So, I respect doctors. I really do. I have some who have helped me tremendously in my life. I have also, especially during this Mirena experience, dealt with a couple who pretty much said that it was all in my head and then tried to just push a bunch of prescriptions for anxiety my way. It was so frustrating because I was literally sitting in one of my doctor's offices BAWLING my head off because I was scared to death. I actually said to him, "I can tell that I'm dying....I can feel it happening....and I need you to stop it. Please help me." At that point, I could feel system after system slowly shutting down, and--at the time--I didn't even know exactly what was physically happening--I just knew that the Mirena was the cause because everything happened at the same time. He waved his hand at me, told me that "it sure didn't sound like the Mirena", and moved on with the conversation.
I also remember telling him, "I have been your patient for almost seven years, and I've been here, what, maybe two times? Once for an ear infection and once because I sliced open the back of my foot and you had to glue it closed. Now, suddenly, I'm here every week in tears with some new symptom that is keeping me from functioning correctly. Obviously, I am not some hypochondriac who wants to be here for attention. I NEVER go to the doctor. I ALWAYS try to let my body heal on its own. I need you to believe me. This thing has done something. Trust that I know my body." Again....a silent nod and nothing. Ugh. This was the same doctor that told me that there was no way that I had silicone poisoning in my blood, and that--if I did--it is impossible to get out. Whoopies, doc....you were wrong on both counts.
Women, trust your bodies..... Even if your doctor doesn't believe you. Keep searching until you find one who does. That's what I did (Thanks, Dr. J.).
*I* was the one who figured out it was the Mirena by many a night of online searches and contacting others to match symptoms....and I was
right.
*I* was the one who matched symptoms up to believe that I had silicone poisoning...and forced my doctor to run the test...and I was
right.
Almost everything that was diagnosed for me was done because *I* figured it out, and then I went to the doctors to run the tests to prove it....and I was proven
right each time.
I am not saying this to brag or pat myself on the back. I'm telling you this to remind you that, just because you don't have a degree in medicine, you do know your bodies, ladies. You know your minds, your emotions, your strength...all of it. Nobody knows that like you do. Doctors (not all of them) can be ignorant, too. If you find one who is--and who is unwilling to listen--FIND ANOTHER ONE.
I felt the need to write this post because I just heard from another fellow Mirena sufferer who just left her doctor because he was ignorant....and he was pompous. He told her that it was all in her head, and actually said, "You can go to the website for Tide detergent and probably find these symptoms."
WHAT??????!!!!!!
I don't know who you are, doc....but I kind of want to smack you around a little bit. What happened to you? When did you become unwilling to listen to someone who is clearly sick and suffering and open your mind to possible reasons why that could be....ESPECIALLY when she is holding hundreds of stories from other women who all have the EXACT same symptoms and ALL have the Mirena? Since when is that not worth your time to consider that as a possibility when this woman started shutting down within days to weeks of having that thing put in her body? Let me tell you something, "doctor", one day, all of this information is going to come to light--just like the Norplant did--and you are going to realize that you were insensitive and, more importantly, WRONG. When that happens, I hope that you rethink how you treat patients who enter your office with something that might just be (GASP) unfamiliar to you. Just because you haven't encountered it doesn't mean it isn't true.

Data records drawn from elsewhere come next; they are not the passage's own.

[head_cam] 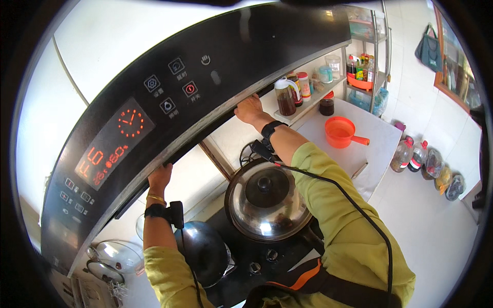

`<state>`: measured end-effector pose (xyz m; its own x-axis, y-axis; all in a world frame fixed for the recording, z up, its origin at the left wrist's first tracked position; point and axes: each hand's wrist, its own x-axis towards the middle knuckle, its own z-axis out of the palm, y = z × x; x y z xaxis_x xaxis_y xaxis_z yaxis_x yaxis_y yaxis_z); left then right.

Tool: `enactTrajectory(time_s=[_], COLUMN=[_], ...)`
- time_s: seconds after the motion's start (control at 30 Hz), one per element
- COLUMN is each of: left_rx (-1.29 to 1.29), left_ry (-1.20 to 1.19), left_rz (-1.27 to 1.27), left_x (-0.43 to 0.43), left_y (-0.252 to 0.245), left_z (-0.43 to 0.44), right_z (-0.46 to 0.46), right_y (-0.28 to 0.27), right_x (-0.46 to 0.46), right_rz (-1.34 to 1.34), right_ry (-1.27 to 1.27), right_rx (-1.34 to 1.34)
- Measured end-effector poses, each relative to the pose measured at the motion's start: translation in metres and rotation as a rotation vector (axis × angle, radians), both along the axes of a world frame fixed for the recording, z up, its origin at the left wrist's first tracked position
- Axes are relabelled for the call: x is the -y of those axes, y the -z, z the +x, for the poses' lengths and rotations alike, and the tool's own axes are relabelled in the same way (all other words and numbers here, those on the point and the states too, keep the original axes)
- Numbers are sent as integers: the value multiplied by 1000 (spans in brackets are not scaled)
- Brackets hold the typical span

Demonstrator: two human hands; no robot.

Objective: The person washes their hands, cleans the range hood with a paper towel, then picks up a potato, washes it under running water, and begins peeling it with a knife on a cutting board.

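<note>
A black range hood [246, 50] with lit red digits and touch icons spans the upper part of the view. My left hand [160, 179] is at its lower edge on the left, and my right hand [249, 109] grips the same edge nearer the middle. The fingertips of both hands are partly hidden by the hood. Below them, a wok with a domed steel lid [265, 200] stands on the black gas cooktop [246, 246]. A dark, rounded pan [202, 250] is left of it, below my left forearm.
An orange dipper [339, 132] sits on the white counter [369, 154] to the right. Behind it, a shelf [294, 115] bears a glass jug [285, 98] and jars. Several bottles [402, 154] stand along the floor by the wall. Glass lids [119, 256] lie at lower left.
</note>
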<state>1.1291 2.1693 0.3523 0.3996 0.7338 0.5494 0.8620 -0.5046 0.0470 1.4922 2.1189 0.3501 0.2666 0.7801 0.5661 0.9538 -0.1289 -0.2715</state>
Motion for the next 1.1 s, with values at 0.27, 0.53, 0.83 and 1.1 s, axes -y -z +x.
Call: enactTrajectory(time_s=[0.27,0.53,0.83,1.1], left_rx=[-22,-15,-43,-132], left_ry=[26,12,71,86], left_rz=[-57,-135,-72,195], left_x=[-1,9,9,15], left_y=[-2,-9,-9,-8], left_z=[-1,1,2,1], right_z=[11,39,31,-133], right_y=[1,13,0,-5], right_x=[-32,-17,-21,29], right_rz=[80,83,120,-38], right_ry=[114,109,83,-589], right_rx=[84,90,56,166])
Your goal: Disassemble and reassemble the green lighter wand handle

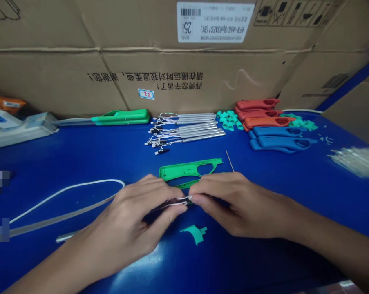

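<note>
Pinching thin white wires (180,203), your left hand (135,208) closes thumb against forefinger; your right hand (242,202) nips their end between its own thumb and fingertip, so the wires sit between both hands. A silver tube end (64,237) pokes out past your left forearm at eight o'clock; its link to the wires is hidden. Just beyond your fingers, at twelve, lies an open green casing half (178,171), with another green piece (188,184) partly covered by your hands. A teal trigger piece (196,234) rests at six. Farther out at twelve lie wired silver tubes (199,127); at one, red handles (259,105) and blue handles (276,141); at eleven, green handles (123,117).
</note>
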Demonstrator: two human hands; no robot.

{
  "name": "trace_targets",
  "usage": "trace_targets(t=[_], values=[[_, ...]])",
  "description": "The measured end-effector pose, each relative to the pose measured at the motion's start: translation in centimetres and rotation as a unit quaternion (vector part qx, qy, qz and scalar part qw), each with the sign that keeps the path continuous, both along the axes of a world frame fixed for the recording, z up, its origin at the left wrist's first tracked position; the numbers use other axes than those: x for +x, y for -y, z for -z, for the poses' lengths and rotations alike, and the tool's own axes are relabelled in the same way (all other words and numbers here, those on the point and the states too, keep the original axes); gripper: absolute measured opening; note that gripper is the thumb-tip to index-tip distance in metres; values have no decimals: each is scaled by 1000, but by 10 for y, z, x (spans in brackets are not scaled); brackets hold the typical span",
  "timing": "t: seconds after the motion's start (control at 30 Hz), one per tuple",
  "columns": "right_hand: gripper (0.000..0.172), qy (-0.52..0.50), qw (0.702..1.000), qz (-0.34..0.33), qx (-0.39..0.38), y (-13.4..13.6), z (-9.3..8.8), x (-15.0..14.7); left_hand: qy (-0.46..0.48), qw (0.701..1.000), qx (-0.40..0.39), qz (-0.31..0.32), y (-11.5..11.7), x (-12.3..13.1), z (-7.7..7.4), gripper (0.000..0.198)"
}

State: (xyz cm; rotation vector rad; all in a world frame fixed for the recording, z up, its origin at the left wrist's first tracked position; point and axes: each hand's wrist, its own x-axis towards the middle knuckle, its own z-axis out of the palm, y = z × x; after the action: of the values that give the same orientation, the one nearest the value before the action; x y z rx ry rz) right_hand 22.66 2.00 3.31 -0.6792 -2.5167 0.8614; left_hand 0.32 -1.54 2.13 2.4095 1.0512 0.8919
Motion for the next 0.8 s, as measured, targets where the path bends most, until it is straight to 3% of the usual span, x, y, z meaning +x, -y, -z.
trace_targets(t=[0.13,0.27,0.5,0.63,0.8], values=[[6,-16,1000,15,-10,1,0,0,10,1000,-26,-8,1,-3,4,17],[9,-37,999,10,-16,1,2,1,25,998,-51,-21,0,-5,7,24],[11,-67,998,11,4,-2,6,2,19,996,-82,-10,-1,-2,0,7],[7,-91,996,22,-3,-3,6,2,26,997,-73,0,0,-2,-1,8],[15,-70,998,10,3,-3,0,3,28,998,-59,6,0,-2,0,7]])
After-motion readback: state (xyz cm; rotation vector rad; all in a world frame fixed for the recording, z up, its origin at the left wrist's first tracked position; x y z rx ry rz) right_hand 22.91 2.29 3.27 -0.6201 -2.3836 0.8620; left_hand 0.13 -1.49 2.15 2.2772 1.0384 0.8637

The first day I met Dr. J., he said, "One thing I have learned is that I trust what women say about their bodies. I don't know what it is about you, but almost every woman that I treat is correct about what is going on with them. You have that intuition that blows my mind. I have learned to really listen to that and move from there." When he said that, the tears came. I finally found someone who was going to fight for me. Someone who believed me. That made all the difference in the world.
Ladies, you are not crazy. You are sick. Your bodies have been damaged. But you can fight to get your life back. I hope you find a doctor to be in your corner as you do. But, no matter what, do NOT let anyone tell you that what you KNOW isn't what is happening. You know better.
Tide detergent.....seriously, doc? Maybe if I ATE a gallon of it....and I would still feel better than I did when I was at my worst. Tide detergent.....wow.
Doctors are smart. Doctors can help. But some doctors can be ignorant, too. At the end of the day, they are not YOU. Don't forget that, and don't let some giant degree on an office wall make you feel like you don't know anything about you.
Keep fighting for your health, ladies. You'll get there.